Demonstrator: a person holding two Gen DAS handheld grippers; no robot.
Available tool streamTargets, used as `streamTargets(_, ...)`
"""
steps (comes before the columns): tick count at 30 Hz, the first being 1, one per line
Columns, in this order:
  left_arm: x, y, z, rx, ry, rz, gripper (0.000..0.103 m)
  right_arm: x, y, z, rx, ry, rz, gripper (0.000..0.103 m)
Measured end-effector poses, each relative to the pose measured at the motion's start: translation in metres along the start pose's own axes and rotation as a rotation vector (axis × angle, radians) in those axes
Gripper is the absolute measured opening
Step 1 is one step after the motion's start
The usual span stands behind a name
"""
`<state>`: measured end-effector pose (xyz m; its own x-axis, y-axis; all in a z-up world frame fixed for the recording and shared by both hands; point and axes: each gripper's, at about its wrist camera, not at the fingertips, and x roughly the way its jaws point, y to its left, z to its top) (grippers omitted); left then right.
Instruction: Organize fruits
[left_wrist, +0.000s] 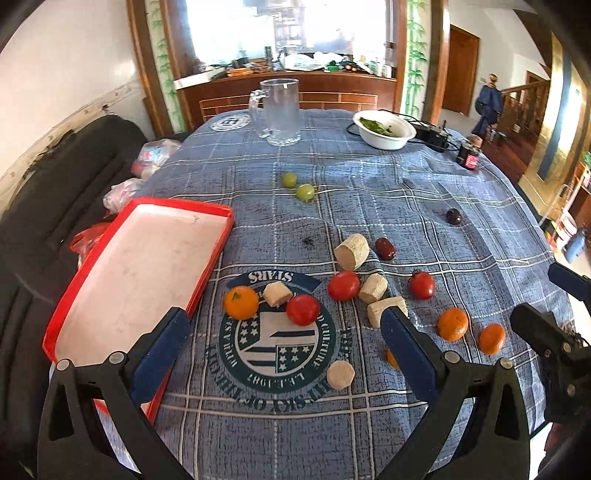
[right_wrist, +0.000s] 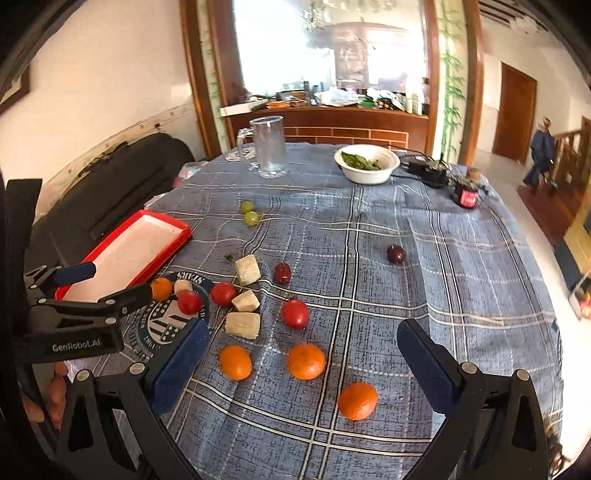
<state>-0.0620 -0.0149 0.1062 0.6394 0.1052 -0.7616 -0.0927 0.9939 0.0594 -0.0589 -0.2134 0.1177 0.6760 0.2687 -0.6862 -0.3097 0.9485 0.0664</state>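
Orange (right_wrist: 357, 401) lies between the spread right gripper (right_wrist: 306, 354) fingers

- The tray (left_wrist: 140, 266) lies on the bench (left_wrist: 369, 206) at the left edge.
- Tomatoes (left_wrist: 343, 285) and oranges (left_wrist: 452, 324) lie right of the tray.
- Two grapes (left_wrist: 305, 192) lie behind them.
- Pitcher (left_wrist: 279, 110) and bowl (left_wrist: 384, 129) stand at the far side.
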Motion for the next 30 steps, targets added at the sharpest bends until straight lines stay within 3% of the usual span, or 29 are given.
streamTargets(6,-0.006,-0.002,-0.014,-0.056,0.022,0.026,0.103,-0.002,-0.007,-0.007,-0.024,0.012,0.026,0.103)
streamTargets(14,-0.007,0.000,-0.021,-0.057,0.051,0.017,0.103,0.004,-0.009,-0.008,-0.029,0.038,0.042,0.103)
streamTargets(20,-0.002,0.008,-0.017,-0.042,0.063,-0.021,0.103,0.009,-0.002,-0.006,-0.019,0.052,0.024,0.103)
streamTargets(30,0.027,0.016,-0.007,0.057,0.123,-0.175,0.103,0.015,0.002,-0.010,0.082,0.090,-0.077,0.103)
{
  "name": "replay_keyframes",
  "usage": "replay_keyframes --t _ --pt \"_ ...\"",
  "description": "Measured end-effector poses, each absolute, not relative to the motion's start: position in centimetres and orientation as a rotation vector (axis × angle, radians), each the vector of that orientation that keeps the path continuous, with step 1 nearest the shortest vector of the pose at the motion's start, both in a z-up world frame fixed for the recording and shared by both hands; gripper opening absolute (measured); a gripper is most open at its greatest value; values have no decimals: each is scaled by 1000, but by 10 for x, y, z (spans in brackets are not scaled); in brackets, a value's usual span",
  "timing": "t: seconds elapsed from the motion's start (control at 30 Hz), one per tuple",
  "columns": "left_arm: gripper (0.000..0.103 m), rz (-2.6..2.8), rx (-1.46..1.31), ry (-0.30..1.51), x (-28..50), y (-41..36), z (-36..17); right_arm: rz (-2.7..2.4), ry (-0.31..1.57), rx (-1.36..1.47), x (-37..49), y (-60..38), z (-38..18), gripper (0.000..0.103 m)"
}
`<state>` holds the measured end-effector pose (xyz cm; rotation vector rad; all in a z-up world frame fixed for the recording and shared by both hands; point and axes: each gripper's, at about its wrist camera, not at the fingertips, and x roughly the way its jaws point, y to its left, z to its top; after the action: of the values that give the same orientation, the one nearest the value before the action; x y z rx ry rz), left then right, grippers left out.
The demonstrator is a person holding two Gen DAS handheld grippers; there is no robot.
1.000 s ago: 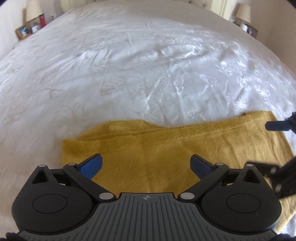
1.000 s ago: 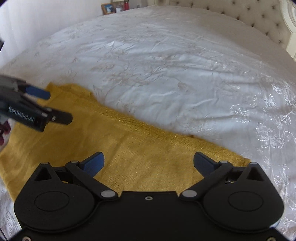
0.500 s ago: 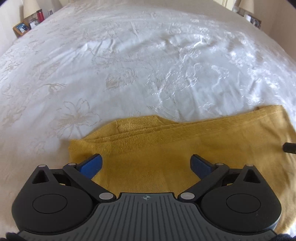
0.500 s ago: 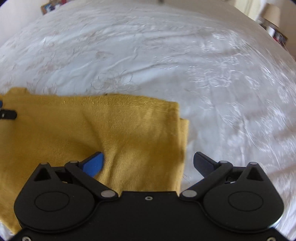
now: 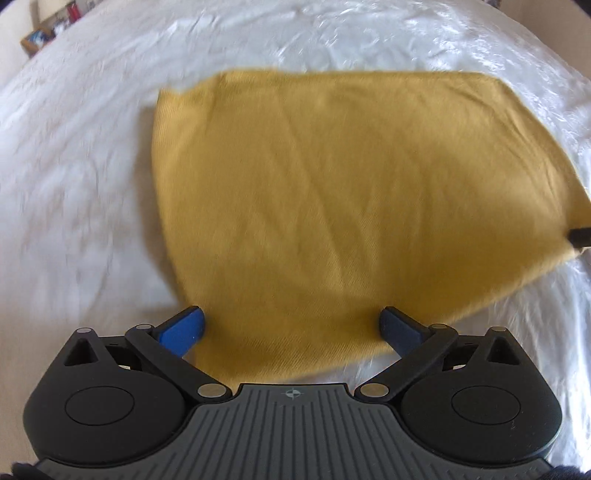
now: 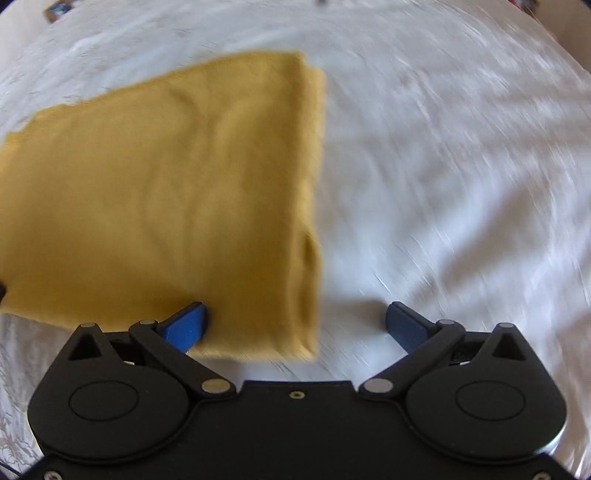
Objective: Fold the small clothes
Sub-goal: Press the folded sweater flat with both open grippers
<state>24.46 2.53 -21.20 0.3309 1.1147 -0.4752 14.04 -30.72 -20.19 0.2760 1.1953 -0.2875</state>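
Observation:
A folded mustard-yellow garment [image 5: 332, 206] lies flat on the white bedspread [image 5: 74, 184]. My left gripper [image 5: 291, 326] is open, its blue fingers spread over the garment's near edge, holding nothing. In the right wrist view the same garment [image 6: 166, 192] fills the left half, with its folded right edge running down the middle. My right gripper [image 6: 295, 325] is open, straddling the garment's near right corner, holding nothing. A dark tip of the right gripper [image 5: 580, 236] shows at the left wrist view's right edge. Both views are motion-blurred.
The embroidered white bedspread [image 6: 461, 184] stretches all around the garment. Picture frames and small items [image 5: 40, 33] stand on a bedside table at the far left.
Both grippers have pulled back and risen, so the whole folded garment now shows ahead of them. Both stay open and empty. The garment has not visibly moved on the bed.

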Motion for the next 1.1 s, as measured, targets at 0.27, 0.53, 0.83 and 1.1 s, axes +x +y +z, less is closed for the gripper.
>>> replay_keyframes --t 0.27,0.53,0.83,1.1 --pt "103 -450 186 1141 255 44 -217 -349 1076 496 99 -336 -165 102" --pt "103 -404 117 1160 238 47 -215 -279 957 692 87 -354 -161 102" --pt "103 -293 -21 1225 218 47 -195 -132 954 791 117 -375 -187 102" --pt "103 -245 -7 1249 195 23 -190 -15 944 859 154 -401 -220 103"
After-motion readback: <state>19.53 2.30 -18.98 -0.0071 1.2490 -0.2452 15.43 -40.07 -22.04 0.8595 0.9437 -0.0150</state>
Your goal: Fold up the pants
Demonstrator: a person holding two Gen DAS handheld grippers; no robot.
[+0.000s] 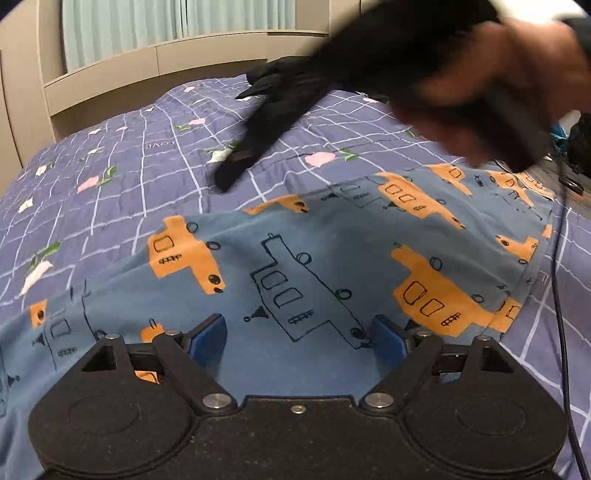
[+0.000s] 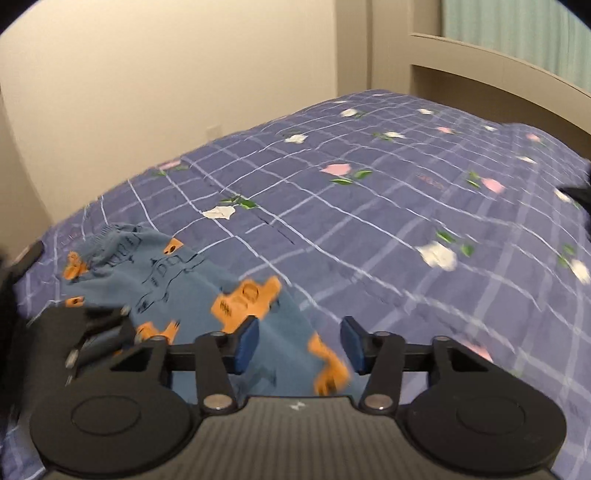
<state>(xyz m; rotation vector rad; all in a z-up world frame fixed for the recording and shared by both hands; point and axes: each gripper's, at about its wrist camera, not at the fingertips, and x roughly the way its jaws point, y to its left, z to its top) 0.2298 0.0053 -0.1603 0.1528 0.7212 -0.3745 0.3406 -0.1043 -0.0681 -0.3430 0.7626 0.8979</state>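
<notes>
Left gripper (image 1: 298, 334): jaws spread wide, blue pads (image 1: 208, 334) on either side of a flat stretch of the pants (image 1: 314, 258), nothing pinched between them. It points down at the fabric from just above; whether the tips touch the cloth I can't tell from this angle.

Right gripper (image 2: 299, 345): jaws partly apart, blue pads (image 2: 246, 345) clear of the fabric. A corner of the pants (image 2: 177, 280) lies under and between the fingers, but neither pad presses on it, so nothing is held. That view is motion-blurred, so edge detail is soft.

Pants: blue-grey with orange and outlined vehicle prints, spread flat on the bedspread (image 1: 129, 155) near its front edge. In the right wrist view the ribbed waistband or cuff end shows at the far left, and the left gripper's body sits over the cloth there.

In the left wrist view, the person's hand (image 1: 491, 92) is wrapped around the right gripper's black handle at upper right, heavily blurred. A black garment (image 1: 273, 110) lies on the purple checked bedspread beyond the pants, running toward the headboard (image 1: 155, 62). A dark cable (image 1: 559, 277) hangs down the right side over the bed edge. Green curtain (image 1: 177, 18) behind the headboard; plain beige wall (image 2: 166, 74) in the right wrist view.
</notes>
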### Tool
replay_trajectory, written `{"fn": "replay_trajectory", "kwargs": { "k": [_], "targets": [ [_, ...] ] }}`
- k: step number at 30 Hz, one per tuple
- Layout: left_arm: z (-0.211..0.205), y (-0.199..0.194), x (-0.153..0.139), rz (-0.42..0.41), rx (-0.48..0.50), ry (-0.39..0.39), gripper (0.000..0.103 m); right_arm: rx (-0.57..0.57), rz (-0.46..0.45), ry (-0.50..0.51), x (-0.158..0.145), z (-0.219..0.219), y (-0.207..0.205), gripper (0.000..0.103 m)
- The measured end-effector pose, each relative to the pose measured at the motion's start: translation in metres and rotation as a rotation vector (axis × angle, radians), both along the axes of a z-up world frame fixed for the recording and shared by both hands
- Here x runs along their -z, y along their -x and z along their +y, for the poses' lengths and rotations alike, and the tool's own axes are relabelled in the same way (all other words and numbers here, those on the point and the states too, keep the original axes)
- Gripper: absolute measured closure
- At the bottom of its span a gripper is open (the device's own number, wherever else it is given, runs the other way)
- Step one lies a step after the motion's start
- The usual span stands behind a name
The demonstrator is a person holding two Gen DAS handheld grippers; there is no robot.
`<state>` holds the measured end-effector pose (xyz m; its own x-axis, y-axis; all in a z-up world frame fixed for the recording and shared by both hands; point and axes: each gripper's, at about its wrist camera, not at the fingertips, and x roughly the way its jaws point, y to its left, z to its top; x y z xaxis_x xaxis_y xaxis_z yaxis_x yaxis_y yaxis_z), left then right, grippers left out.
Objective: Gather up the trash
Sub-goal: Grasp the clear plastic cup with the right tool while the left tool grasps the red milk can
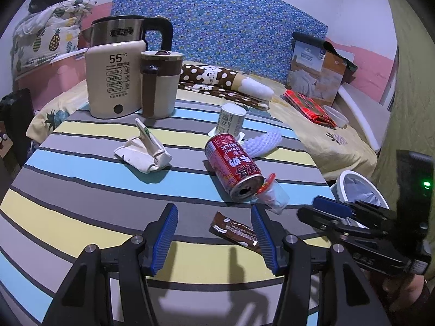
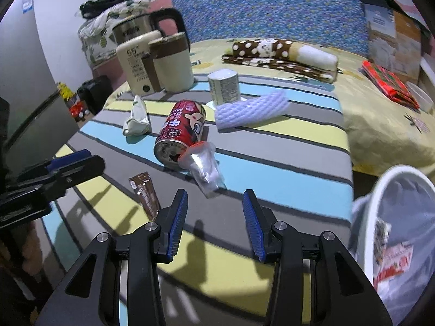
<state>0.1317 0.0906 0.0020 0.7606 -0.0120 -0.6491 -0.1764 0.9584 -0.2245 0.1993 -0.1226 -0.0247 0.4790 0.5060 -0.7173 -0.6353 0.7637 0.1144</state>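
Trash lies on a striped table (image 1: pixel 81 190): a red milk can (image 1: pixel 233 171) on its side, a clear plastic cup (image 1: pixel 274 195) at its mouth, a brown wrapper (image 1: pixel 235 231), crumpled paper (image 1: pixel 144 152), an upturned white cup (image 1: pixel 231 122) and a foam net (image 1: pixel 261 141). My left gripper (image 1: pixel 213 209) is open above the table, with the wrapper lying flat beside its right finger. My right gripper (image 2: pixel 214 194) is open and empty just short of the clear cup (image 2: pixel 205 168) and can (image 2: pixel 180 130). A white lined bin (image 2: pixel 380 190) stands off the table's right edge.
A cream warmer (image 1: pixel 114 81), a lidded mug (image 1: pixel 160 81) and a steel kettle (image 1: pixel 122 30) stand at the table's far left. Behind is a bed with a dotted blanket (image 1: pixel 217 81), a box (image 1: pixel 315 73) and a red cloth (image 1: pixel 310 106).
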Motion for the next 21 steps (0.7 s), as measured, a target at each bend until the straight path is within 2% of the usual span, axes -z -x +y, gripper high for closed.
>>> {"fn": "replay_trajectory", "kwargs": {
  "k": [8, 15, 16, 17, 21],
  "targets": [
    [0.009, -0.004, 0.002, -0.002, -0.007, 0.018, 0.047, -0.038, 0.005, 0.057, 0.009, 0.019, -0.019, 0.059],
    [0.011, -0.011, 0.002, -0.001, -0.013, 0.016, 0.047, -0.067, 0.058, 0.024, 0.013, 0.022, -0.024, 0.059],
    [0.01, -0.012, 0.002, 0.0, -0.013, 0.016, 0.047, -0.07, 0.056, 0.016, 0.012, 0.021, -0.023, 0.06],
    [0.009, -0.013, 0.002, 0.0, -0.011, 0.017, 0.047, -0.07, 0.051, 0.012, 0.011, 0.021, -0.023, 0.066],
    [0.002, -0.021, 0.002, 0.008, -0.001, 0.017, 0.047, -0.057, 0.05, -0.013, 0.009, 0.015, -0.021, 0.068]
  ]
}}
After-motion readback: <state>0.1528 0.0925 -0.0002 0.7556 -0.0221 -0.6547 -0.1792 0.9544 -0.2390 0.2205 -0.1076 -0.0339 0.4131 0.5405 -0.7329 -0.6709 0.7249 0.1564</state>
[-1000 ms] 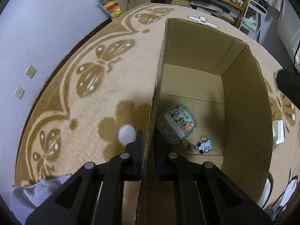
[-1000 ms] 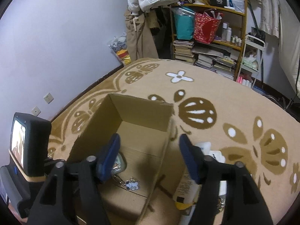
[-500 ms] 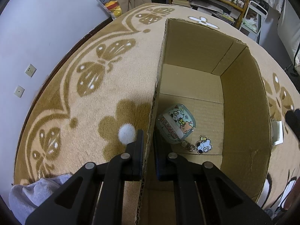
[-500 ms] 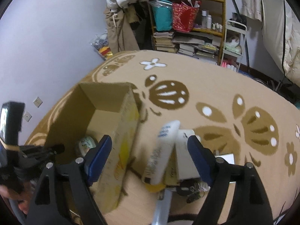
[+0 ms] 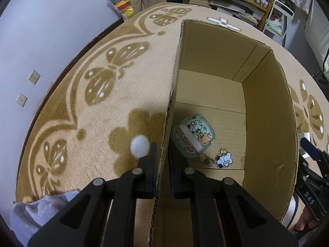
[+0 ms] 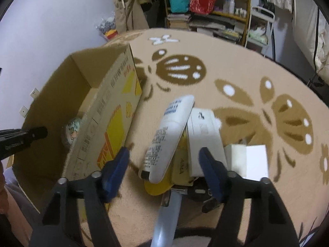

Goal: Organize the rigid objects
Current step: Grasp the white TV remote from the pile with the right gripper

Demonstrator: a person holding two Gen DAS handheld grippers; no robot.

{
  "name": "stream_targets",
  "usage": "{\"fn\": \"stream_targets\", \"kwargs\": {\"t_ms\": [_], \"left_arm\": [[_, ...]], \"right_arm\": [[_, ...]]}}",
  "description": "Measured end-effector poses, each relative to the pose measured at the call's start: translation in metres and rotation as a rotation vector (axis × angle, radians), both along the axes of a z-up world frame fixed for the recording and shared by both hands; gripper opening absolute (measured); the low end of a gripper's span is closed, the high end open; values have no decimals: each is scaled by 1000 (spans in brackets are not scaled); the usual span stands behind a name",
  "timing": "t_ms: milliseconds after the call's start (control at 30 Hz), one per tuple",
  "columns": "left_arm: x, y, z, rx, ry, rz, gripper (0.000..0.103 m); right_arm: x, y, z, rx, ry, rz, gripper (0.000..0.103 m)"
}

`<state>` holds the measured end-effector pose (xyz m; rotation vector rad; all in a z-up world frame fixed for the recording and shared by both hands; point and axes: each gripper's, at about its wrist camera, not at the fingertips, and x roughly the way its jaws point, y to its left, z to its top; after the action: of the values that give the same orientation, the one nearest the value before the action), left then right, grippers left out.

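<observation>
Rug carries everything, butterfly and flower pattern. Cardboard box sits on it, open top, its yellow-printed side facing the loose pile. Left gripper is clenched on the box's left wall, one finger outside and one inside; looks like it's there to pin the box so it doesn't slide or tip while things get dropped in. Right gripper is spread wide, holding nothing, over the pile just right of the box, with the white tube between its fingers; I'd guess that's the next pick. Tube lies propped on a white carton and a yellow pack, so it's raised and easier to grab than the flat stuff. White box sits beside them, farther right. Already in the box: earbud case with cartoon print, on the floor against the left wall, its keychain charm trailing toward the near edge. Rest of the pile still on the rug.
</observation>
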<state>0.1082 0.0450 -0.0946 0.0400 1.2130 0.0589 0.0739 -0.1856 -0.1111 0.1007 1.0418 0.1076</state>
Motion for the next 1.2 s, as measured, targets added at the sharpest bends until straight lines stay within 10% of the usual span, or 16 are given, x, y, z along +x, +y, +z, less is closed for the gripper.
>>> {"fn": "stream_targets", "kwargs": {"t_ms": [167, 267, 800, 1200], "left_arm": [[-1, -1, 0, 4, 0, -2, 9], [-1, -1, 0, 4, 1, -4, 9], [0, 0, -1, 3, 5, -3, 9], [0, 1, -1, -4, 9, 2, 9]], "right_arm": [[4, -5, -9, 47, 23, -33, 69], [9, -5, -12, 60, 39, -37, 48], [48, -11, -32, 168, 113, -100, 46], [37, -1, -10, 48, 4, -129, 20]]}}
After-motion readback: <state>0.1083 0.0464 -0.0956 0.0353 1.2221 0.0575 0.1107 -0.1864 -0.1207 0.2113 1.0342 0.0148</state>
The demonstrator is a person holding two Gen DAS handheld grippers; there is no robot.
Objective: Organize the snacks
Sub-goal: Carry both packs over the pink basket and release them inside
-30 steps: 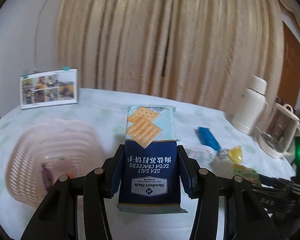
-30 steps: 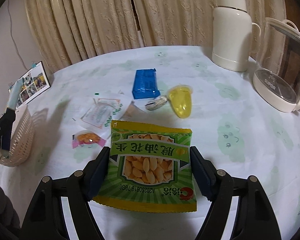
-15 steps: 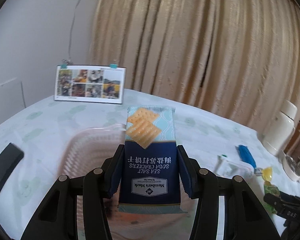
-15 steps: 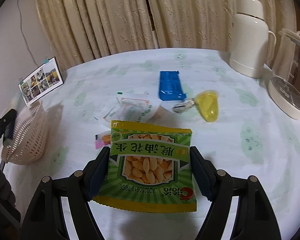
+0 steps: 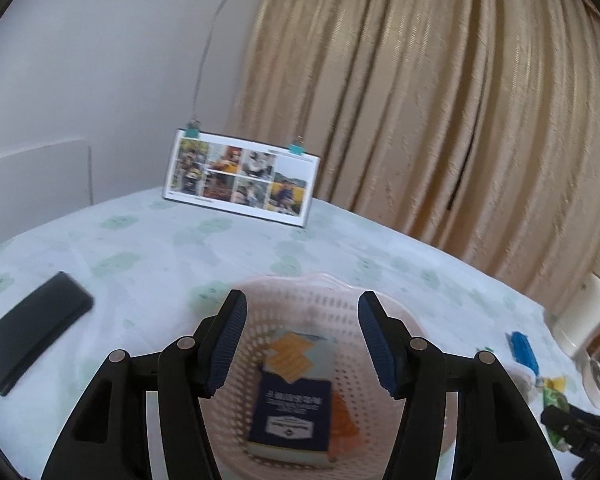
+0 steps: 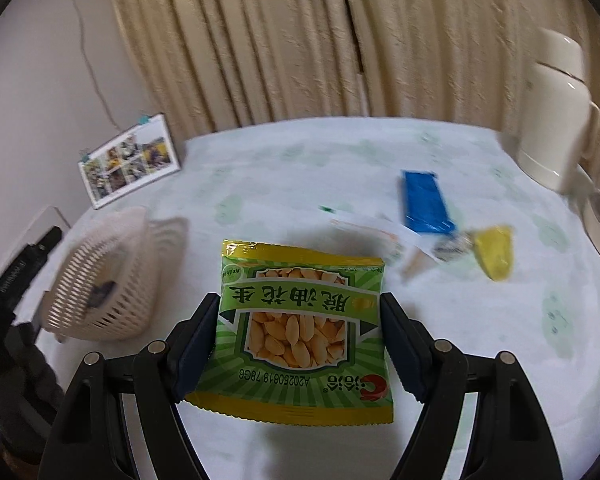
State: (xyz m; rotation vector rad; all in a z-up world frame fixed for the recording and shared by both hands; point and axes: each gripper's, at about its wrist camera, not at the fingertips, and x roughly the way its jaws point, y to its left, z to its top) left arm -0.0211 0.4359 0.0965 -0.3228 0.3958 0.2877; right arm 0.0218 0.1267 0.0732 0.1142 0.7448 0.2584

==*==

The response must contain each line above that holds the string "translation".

Measured end-effector poses, each relative to the pose measured at the motion's start: translation in metres along the start pose's own axes and rotation as a rotation vector (axis × angle, radians) in those axes
- The measured end-effector pose, each relative to the pose measured at the motion's start: translation in metres and rotation as a rotation vector (axis × angle, radians), both along the axes of a z-up world frame fixed for the recording and shared by both hands
  "description": "Measured end-effector poses, each relative to the pose measured at the call's start: translation in metres and rotation as a rotation vector (axis × angle, radians), both along the axes of a z-up world frame fixed for the recording and shared by both hands; gripper opening absolute (measured); the low end of a gripper's span is closed, the high end open; values have no decimals: each is scaled by 1000 (spans in brackets are not scaled); the usual span stands behind a name",

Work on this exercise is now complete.